DATASET SECTION
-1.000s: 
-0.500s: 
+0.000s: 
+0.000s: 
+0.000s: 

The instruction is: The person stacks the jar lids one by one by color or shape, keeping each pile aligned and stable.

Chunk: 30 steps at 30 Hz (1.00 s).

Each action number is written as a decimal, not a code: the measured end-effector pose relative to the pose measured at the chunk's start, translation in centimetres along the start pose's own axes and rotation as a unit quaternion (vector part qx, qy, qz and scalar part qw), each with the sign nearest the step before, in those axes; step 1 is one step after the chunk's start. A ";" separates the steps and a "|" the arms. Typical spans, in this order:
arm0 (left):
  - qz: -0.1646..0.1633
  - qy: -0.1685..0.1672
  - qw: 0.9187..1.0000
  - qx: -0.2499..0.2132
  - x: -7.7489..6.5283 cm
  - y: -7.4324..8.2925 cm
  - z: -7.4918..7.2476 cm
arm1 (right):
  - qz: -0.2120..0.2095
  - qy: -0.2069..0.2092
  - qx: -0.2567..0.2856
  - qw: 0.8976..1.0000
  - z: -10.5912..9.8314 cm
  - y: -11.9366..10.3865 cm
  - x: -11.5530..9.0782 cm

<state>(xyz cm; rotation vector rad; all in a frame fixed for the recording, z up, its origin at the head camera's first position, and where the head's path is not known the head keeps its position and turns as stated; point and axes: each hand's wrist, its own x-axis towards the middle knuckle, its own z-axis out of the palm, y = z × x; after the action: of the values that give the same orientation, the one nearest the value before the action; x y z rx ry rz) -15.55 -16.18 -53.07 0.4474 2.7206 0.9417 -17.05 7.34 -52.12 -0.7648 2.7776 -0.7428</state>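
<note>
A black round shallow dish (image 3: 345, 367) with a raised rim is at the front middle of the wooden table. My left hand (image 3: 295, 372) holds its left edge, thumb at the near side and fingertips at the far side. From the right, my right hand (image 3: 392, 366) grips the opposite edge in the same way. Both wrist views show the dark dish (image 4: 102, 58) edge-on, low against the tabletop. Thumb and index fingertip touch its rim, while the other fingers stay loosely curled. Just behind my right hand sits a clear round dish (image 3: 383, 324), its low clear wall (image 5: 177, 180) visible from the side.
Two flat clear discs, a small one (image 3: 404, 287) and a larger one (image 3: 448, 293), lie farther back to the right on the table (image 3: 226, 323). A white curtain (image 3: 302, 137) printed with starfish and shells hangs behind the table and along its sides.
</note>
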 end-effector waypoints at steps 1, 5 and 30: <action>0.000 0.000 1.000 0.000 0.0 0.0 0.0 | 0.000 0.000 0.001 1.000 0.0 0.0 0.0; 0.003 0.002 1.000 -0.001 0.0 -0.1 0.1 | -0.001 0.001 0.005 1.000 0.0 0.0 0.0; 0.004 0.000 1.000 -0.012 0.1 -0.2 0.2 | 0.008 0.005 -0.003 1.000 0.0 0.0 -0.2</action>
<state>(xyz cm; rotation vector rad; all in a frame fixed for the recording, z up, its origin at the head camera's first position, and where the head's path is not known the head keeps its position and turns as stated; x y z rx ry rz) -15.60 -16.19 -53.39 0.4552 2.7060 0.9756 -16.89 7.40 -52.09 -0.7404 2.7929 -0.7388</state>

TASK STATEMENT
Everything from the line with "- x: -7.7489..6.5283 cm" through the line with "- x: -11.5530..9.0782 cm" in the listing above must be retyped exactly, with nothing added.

EXERCISE RESPONSE
  - x: -7.7489..6.5283 cm
  - y: -7.4324..8.2925 cm
  - z: -7.4918..7.2476 cm
arm1 (right):
  - qz: -0.2120..0.2095
  - qy: -0.2069..0.2092
  - qx: -0.2567..0.2856
  - qw: 0.8976..1.0000
  - z: -10.5912..9.8314 cm
  - y: -11.9366..10.3865 cm
  - x: -11.5530..9.0782 cm

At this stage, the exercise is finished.